*Work request*: Your answer is to be every line of the material that includes the string "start".

■ ■ ■ ■

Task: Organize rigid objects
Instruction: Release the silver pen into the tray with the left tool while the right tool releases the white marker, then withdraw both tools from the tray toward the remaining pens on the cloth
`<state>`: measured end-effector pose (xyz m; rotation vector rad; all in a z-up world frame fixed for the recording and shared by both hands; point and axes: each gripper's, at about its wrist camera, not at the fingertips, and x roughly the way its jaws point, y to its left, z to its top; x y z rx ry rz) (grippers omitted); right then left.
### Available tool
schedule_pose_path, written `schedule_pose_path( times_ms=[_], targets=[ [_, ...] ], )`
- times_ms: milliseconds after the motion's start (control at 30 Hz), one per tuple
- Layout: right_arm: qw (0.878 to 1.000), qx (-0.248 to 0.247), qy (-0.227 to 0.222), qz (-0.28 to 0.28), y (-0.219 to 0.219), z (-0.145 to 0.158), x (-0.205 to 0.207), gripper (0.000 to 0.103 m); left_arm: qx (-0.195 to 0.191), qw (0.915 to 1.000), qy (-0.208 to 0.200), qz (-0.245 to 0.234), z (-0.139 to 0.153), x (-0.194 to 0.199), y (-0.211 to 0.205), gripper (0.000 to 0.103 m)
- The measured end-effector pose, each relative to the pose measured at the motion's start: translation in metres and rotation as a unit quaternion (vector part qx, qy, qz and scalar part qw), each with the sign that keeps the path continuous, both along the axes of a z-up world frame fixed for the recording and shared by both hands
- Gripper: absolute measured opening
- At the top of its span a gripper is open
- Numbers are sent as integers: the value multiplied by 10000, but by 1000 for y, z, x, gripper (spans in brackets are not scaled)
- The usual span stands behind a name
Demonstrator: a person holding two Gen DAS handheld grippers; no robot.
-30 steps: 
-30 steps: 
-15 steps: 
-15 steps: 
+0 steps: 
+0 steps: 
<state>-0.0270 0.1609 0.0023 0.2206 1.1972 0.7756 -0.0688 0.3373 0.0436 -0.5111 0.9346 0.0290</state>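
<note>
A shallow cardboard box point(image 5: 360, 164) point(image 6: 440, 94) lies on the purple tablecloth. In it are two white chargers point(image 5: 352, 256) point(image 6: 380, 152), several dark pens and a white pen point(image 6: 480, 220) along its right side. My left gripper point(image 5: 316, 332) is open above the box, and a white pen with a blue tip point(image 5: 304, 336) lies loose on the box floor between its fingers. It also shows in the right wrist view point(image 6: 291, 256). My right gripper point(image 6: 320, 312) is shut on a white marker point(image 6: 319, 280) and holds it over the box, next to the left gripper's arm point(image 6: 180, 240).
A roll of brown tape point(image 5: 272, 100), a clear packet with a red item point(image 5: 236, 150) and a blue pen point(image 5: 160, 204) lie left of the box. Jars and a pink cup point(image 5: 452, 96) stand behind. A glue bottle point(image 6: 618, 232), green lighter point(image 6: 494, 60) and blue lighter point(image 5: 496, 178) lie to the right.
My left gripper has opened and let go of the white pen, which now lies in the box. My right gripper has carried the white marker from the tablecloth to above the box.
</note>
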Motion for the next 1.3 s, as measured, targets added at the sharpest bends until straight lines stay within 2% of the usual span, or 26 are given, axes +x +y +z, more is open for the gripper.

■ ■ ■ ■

*Task solution*:
- times_ms: milliseconds after the motion's start (control at 30 Hz), one per tuple
- The measured end-effector pose, each relative to the pose measured at the motion's start: translation in metres and rotation as a unit quaternion (vector part qx, qy, qz and scalar part qw), each with the sign that keeps the path continuous, both along the axes of a z-up world frame fixed for the recording and shared by both hands

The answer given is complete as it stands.